[PATCH v2 09/10] ext4: move zero partial block range functions out of active handle

Zhang Yi posted 10 patches 1 week, 1 day ago
There is a newer version of this series
[PATCH v2 09/10] ext4: move zero partial block range functions out of active handle
Posted by Zhang Yi 1 week, 1 day ago
From: Zhang Yi <yi.zhang@huawei.com>

Move ext4_block_zero_eof() and ext4_zero_partial_blocks() calls out of
the active handle context, making them independent operations. This is
safe because it still ensures data is updated before metadata for
data=ordered mode and data=journal mode because we still zero data and
ordering data before modifying the metadata.

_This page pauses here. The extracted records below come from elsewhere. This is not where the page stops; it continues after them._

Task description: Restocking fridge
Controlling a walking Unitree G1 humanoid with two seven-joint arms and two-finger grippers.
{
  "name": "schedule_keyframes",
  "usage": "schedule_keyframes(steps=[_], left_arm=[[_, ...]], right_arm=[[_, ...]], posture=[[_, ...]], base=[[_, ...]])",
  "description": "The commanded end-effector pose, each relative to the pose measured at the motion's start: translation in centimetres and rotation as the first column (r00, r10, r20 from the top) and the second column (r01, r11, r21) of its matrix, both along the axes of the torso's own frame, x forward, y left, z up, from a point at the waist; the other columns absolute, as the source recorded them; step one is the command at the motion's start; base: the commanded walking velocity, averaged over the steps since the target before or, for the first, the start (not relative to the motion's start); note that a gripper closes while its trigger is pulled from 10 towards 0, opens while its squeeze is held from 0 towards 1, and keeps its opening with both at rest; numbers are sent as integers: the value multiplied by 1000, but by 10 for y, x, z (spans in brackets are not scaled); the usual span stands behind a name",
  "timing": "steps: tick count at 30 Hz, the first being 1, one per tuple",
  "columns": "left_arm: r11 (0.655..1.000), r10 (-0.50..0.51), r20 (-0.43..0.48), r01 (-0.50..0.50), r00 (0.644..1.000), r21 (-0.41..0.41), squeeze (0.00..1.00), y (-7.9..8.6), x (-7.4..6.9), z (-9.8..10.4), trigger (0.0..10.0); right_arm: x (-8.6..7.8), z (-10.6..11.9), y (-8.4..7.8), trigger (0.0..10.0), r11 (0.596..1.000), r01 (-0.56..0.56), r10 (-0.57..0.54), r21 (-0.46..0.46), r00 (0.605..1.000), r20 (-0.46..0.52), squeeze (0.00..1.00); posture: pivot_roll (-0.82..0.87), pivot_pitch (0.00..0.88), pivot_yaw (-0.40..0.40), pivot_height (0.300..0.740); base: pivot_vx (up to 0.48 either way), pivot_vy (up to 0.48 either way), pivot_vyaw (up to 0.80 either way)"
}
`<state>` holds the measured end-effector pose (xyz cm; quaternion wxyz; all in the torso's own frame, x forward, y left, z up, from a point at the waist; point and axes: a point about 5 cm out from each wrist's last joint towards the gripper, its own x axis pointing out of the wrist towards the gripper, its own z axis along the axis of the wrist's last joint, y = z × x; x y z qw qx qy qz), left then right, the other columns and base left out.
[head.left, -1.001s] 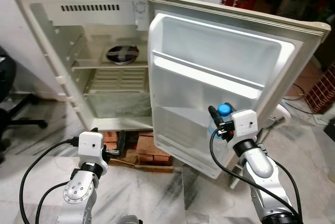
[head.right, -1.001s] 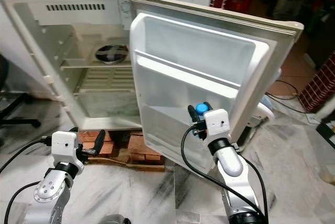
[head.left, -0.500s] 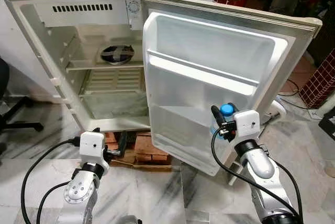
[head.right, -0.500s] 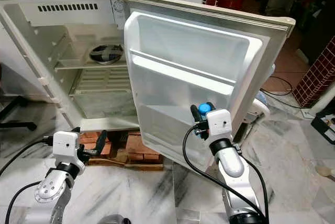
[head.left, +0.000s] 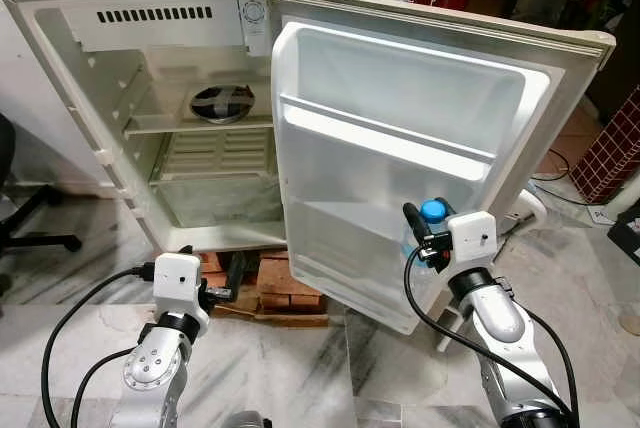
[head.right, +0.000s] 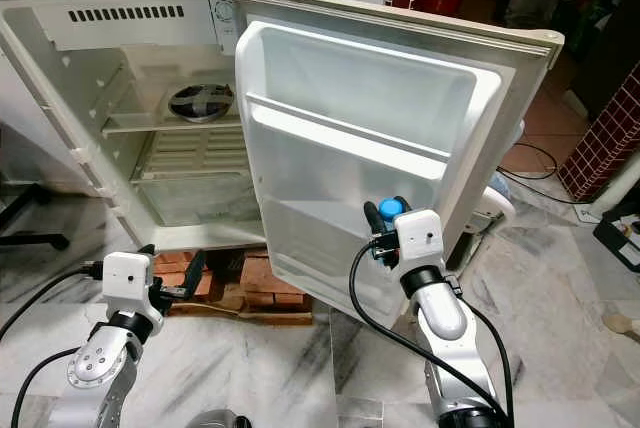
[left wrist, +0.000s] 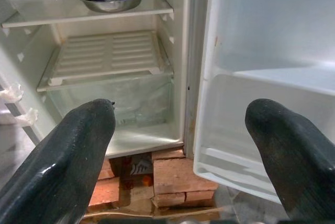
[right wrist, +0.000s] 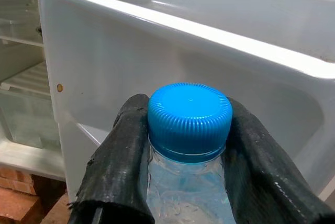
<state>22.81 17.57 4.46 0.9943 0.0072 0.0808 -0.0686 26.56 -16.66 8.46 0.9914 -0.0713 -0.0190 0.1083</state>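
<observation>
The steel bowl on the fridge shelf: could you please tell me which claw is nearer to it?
Left. The left claw hangs open, low before the fridge's open compartment below the steel bowl. The right claw is off at the door, shut on the blue-capped bottle.

I see the white fridge [head.left: 120, 98] open, its door [head.left: 420, 148] swung wide. My right gripper [head.left: 420, 236] clamps a blue-capped clear plastic bottle [head.left: 428, 220] at the door's lower shelf.
</observation>
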Motion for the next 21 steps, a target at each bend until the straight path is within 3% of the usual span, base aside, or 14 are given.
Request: schedule_keyframes(steps=[1,11,21], left_arm=[[1000,-8,1,8,1000,8,0,-1,0,2,10000],[1000,2,-4,-2,1000,11,0,-1,1,1,10000],[999,35,-26,-35,999,24,0,3,1,-3,10000]], right_arm=[[1,7,0,10000,1000,-3,3,13,999,38,0],[3,8,0,10000,1000,-5,5,8,999,36,0],[4,5,3,10000,1000,-9,8,15,1000,28,0]], posture=[[15,0,-4,718],[17,0,-4,643],[20,0,-5,643]], base=[[0,0,0],[0,0,0],[0,0,0]])
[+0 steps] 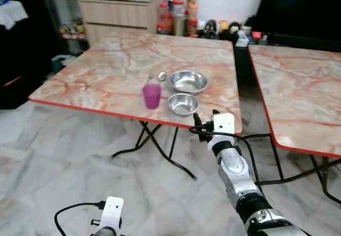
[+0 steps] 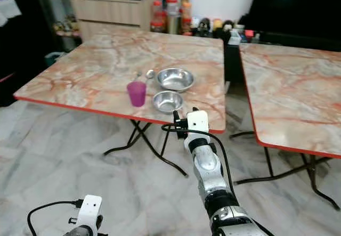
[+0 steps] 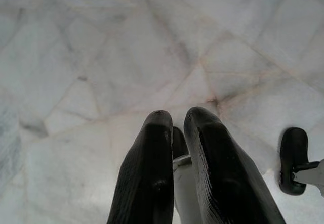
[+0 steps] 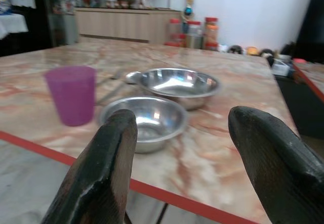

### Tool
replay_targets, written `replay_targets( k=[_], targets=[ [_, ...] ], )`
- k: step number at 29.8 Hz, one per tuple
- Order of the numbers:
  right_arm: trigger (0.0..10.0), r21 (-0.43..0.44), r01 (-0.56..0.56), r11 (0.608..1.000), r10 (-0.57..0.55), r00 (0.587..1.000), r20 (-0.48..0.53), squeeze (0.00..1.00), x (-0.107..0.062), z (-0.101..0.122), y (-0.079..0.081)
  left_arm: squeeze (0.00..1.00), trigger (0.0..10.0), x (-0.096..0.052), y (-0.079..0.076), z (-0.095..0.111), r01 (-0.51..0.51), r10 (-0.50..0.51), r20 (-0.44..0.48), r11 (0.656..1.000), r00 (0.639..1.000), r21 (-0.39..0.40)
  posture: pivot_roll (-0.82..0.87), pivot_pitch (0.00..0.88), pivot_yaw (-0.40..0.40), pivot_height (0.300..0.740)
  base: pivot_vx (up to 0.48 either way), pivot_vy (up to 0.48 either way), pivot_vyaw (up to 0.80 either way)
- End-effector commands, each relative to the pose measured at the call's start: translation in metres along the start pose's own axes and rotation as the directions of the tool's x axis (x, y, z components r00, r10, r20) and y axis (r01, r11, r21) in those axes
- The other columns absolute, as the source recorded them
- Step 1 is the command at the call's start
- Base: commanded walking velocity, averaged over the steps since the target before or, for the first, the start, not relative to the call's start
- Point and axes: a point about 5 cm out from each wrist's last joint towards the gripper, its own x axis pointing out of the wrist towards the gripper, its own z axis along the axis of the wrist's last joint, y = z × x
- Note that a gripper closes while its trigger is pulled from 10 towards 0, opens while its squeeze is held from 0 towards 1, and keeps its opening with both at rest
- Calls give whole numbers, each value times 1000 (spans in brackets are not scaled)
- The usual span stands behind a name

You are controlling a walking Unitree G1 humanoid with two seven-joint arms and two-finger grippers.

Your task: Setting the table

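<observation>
While cup point(image 1: 152, 96), two bowls point(image 1: 188, 81) and a spoon point(image 1: 161, 76) sit grouped on the surface point(image 1: 106, 71), right claw point(image 4: 187, 148) gapes empty before them; left claw point(image 3: 177, 148) hangs clenched, so laying out seems barely begun.

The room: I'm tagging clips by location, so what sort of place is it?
Probably a home dining area: marble-patterned folding tables on a tiled floor, steel bowls and a purple cup set out, a wooden sideboard behind.
</observation>
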Motion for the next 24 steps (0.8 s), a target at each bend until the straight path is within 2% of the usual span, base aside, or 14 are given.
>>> replay_targets(
  k=[1,9,24],
  targets=[
    [10000,20,10,1000,-10,1000,-2,0,1,1,-1,0,10000,0,-1,-1,2,-2,-14,1000,1000,-7,56,0,-25,740,274,0,0],
    [10000,33,31,999,-30,999,-10,0,1,0,-6,0,10000,0,0,-2,1,-1,-17,1000,1000,-7,55,0,-24,740,287,0,0],
    [10000,1,12,1000,-12,1000,13,0,2,4,-6,0,10000,0,-2,-1,8,-8,-17,1000,1000,-3,49,0,-22,740,292,0,0]
  ],
)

This change is required for iomap infrastructure conversion because the
iomap buffered I/O path does not use the same journal infrastructure for
partial block zeroing. The lock ordering of folio lock and starting
transactions is "folio lock -> transaction start", which is opposite of
the current path. Therefore, zeroing partial blocks cannot be performed
under the active handle.

Signed-off-by: Zhang Yi <yi.zhang@huawei.com>
Reviewed-by: Jan Kara <jack@suse.cz>
---
 fs/ext4/extents.c | 29 ++++++++++++-----------------
 fs/ext4/inode.c   | 36 ++++++++++++++++++------------------
 2 files changed, 30 insertions(+), 35 deletions(-)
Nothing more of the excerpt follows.